▶ [Task details] Output the complete listing exactly.

▶ [Data records]
[Start of section]

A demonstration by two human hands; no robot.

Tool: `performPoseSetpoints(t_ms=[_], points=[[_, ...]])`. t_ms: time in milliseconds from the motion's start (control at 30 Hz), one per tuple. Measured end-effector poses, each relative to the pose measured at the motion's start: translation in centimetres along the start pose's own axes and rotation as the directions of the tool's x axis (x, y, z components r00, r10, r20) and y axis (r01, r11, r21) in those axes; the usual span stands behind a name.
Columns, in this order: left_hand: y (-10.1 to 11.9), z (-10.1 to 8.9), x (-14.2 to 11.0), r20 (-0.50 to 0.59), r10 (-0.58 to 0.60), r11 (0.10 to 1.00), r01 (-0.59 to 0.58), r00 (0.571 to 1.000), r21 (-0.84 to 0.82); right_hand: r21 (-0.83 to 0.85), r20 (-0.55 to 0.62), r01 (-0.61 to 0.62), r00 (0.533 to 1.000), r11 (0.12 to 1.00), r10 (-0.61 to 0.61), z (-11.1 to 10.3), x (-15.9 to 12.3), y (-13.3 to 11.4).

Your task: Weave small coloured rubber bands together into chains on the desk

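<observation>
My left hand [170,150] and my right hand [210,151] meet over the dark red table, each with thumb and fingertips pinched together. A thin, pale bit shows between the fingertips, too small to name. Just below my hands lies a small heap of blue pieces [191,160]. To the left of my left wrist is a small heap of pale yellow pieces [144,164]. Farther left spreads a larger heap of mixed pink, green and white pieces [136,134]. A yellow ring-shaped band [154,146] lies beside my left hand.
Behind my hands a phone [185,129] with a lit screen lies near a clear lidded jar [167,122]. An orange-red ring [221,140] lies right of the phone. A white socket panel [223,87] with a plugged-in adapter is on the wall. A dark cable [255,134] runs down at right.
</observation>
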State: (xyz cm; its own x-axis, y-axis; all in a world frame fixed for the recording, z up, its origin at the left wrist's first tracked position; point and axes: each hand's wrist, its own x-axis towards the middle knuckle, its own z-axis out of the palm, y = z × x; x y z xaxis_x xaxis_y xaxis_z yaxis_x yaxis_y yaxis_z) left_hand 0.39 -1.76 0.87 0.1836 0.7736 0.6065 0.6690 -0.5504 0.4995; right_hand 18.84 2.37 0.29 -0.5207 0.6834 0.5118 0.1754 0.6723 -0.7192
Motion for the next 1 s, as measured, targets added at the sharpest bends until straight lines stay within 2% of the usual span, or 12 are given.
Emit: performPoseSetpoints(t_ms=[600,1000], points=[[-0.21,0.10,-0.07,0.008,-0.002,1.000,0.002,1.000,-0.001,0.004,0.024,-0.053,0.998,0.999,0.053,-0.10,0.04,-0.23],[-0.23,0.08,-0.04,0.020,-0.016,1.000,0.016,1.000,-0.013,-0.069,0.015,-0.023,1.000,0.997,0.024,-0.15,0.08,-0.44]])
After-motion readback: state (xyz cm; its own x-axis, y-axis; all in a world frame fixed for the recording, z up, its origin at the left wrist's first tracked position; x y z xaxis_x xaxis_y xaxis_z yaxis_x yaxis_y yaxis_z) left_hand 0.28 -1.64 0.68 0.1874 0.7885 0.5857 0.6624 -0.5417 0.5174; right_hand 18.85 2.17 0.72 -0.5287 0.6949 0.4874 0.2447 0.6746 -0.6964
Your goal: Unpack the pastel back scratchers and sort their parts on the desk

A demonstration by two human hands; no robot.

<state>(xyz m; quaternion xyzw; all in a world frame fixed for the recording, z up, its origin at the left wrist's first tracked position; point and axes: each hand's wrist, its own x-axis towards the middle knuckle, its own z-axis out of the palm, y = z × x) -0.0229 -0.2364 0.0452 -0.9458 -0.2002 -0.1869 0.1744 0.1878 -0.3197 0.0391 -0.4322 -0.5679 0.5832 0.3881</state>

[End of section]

▶ [Exercise response]
A demonstration by two human hands; no robot.

Tool: `performPoseSetpoints(t_ms=[_], points=[[_, ...]])`. t_ms: time in milliseconds from the motion's start (control at 30 Hz), one per tuple. Measured end-effector poses, each relative to the pose measured at the motion's start: translation in centimetres along the start pose's own axes and rotation as the directions of the tool's x axis (x, y, z components r00, r10, r20) and y axis (r01, r11, r21) in those axes; the usual span stands behind a name.
Columns, in this order: left_hand: y (-10.1 to 11.9), z (-10.1 to 8.9), x (-14.2 to 11.0), r20 (-0.50 to 0.59), r10 (-0.58 to 0.60), r11 (0.10 to 1.00), r01 (-0.59 to 0.58), r00 (0.571 to 1.000), r21 (-0.84 to 0.82); right_hand: r21 (-0.83 to 0.85), r20 (-0.55 to 0.62), r01 (-0.61 to 0.62), r00 (0.533 to 1.000), r11 (0.12 to 1.00), r10 (-0.61 to 0.61), z (-11.1 to 10.3), x (-15.9 to 12.3), y (-13.3 to 11.4).

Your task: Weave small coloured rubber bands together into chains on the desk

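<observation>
My left hand [170,150] and my right hand [210,151] meet over the dark red table, each with thumb and fingertips pinched together. A thin, pale bit shows between the fingertips, too small to name. Just below my hands lies a small heap of blue pieces [191,160]. To the left of my left wrist is a small heap of pale yellow pieces [144,164]. Farther left spreads a larger heap of mixed pink, green and white pieces [136,134]. A yellow ring-shaped band [154,146] lies beside my left hand.
Behind my hands a phone [185,129] with a lit screen lies near a clear lidded jar [167,122]. An orange-red ring [221,140] lies right of the phone. A white socket panel [223,87] with a plugged-in adapter is on the wall. A dark cable [255,134] runs down at right.
</observation>
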State: (xyz cm; its own x-axis, y-axis; all in a world frame fixed for the recording, z up, its origin at the left wrist's first tracked position; point and axes: each hand's wrist, its own x-axis towards the middle knuckle, its own z-axis out of the palm, y = z × x; x y z xaxis_x xaxis_y xaxis_z yaxis_x yaxis_y yaxis_z) left_hand 0.39 -1.76 0.87 0.1836 0.7736 0.6065 0.6690 -0.5504 0.4995; right_hand 18.84 2.37 0.29 -0.5207 0.6834 0.5118 0.1754 0.6723 -0.7192
Motion for the next 1 s, as measured, targets added at the sharpest bends until straight lines stay within 2% of the usual span, or 12 are given.
Emit: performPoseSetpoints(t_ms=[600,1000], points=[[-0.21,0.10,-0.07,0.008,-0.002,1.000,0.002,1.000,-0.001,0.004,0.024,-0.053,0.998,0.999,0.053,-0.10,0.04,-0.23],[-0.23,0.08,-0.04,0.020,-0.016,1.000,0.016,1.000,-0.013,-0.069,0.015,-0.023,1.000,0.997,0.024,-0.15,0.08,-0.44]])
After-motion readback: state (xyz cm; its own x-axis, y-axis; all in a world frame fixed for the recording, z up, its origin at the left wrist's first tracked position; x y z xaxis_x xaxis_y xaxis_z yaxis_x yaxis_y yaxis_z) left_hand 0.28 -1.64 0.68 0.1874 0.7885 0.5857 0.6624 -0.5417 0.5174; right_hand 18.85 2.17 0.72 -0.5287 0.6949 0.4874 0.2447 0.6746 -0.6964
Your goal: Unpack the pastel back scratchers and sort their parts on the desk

A demonstration by two human hands; no robot.

<state>(xyz m; quaternion xyzw; all in a world frame fixed for the recording, z up, its origin at the left wrist's first tracked position; point and axes: each hand's wrist, its own x-axis towards the middle knuckle, its own z-axis out of the palm, y = z × x) -0.0229 -0.2364 0.0452 -0.9458 -0.2002 -0.1869 0.1744 0.1878 -0.3197 0.0391 -0.4322 -0.5679 0.5832 0.3881</state>

The complete answer has been given.